I paid my first full rent payment and celebrated my first full month in my big girl job at Southwest a few days ago.
And then it hit me: this is permanent. This is my life now.
Most of my friends here grew up in Dallas, Houston, or some other Texan city within reasonable driving distance of where we live now.
Their whole lives (and all their loved ones) exist in a radius you could drive in a day.
My family is 14 hours away where most of my high school friends still live, and my college friends are strewn throughout the country.
I guess that’s the deal I signed up for when I moved 500 miles south for college and another 600 miles west to start a career, but sometimes it makes me nostalgic for the days when all my friends were under one roof at Notre Dame Academy 5 days a week and my biggest concerns were what time the Edgewood Police would crash Nina Rokvic’s party on Saturday or if I got 100% on my AP Physics WebAssign.
In a sense, "starting over" has been a theme that has woven itself into the last 10 years of my life.
There’s a level of social and professional effort required when you’re relatively new to a city. The ease and comfort that characterizes your hometown feels a little like climbing into your bed after a long day, by comparison.
Likewise, the effort can sometimes feel misdirected. You’re no longer following a four-year plan as outlined by DegreeWorks. Your life can’t be diced into semester-long chunks with definitive beginning and endpoints. It’s just one long, indefinite path. As my coworker Claire so aptly put it, “Holy sh*t, this is it now.”
The concept of starting over has been on my mind a lot lately, as I sometimes find myself yearning for familiarity in a life that’s all mine and all new.
Moreover, I’ve been trying to reconcile my idea of forging a meaningful life with the average 40-hour work week.
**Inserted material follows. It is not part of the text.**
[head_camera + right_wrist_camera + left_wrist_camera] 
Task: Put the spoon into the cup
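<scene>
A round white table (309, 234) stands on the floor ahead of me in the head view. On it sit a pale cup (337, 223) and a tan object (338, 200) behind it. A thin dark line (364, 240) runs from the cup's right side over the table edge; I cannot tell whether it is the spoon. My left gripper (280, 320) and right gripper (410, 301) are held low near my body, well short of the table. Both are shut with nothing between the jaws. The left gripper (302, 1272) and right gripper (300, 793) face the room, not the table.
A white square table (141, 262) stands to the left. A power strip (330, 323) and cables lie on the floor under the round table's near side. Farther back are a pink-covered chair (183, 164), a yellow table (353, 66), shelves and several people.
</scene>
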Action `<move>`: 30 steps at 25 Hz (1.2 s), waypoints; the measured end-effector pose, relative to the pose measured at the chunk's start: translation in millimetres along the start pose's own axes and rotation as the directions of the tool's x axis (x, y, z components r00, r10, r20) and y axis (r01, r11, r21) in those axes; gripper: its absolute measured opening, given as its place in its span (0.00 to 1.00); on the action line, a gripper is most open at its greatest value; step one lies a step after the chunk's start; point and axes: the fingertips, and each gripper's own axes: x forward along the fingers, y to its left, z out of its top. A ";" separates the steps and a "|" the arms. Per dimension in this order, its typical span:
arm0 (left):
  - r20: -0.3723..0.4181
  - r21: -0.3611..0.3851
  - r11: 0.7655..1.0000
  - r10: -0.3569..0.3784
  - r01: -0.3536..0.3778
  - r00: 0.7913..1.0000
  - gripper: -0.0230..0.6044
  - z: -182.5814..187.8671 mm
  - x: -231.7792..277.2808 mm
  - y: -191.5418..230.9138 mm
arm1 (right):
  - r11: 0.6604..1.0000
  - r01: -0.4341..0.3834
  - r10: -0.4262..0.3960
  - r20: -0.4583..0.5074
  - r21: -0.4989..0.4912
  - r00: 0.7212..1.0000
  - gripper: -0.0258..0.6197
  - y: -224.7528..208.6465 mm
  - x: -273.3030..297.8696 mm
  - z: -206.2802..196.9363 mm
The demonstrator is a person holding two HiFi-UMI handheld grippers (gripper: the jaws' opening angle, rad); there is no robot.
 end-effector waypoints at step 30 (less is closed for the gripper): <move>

I recently saw a video that visually represented the human lifespan, chunked into decades. It started with 0 and ended with 80.
It marks a dash at the age of 16 and another at the age of 65. “This is about how much of your life you spend working,” it explained, harshly coloring in the majority of the timeline with a dark brown marker.
As I sat there staring at this unappealing brown horizon bookended by two tiny lines jutting out from either side to denote the measly portions of your life not mired in work, I felt a pit in my stomach.
“If you’re living and working for the weekends, you’re wishing your life away. You’re wasting your life.”
I immediately envisioned myself sitting in my cubicle, staring at the clock around 2:30 p.m., willing it to tick faster to 5 o’clock so I could rush home and…lay in bed? Eat sweet potato chips and watch reruns of Real Housewives of Orange County?
I can’t believe I spend nearly half my waking time wishing it was either nighttime or the weekend, I thought, nervously. And that’s saying a lot—because I really love my job. (There’s a saying at Southwest: “Your worst day here is still better than your best day somewhere else.”) I can’t imagine what the grind is like for folks who hate what they do.
Yet still—I found this knowledge disturbing. I can see why life seems to pass so quickly for adults. You work all week, cherish your 48 hours of freedom, and repeat. It’s not like school where explicit signposts divide your life into notable, predictable milestones. Each week follows the last with about as much excitement as a Microsoft Outlook bug fix update.
And while there are definite upsides to the postgrad abyss (read: $), it’s too easy to fall into the cycle of fashionable corporate complaining in which we frame our jobs as these miserable obligations that punctuate our daily lives.
I don’t know about y’all, but I don’t really want to spend 45 hours a week wishing I was somewhere else. Besides, most work nights are spent doing nothing but relaxing and resting for—you guessed it—work the next day.
We structure our lives around work, and sometimes, to the detriment of other equally (or more) important components of our well-being.
Sometimes when I’m feeling especially antsy to go home in the middle of the day, I pretend that I’m choosing to hang out there. I pretend it’s just me and a bunch of my friends in our cubes, casually working and collaborating.
Sometimes I block a small conference room, play music, brainstorm on the white board, and do my work in there—just for the change of scenery.
When I think of work as something I’m choosing to do rather than something I have to do, it somehow makes it more enjoyable.
I've been slowly developing my Dallas routines now that I'm "official," trying to find a cadence that makes me happy. Do I exercise before work or after? What do my Saturday mornings consist of? When do I wash my towels and pillowcases? How much money is too much money to spend on weekly Starbucks?
For a planner who finds a sense of comfort and control in routine like me, establishing these habits and "best practices" of life is important for my happiness. I'm really big on optimization and efficiency (you should see my "Life" spreadsheet), so I put a lot of forethought into the way I spend my time.
I guess we’re all just trying to figure it out. We’re all trying to inject a little excitement and sweetness into the monotony of every day, while still building the foundations for lives that we're proud of and satisfied with.
And unlike my physics assignments on WebAssign, the smart girl at the desk next to me doesn’t have the answers.
At the very least, I don't live in constant fear of the Edgewood P.D. anymore—so I guess I'm doing something right.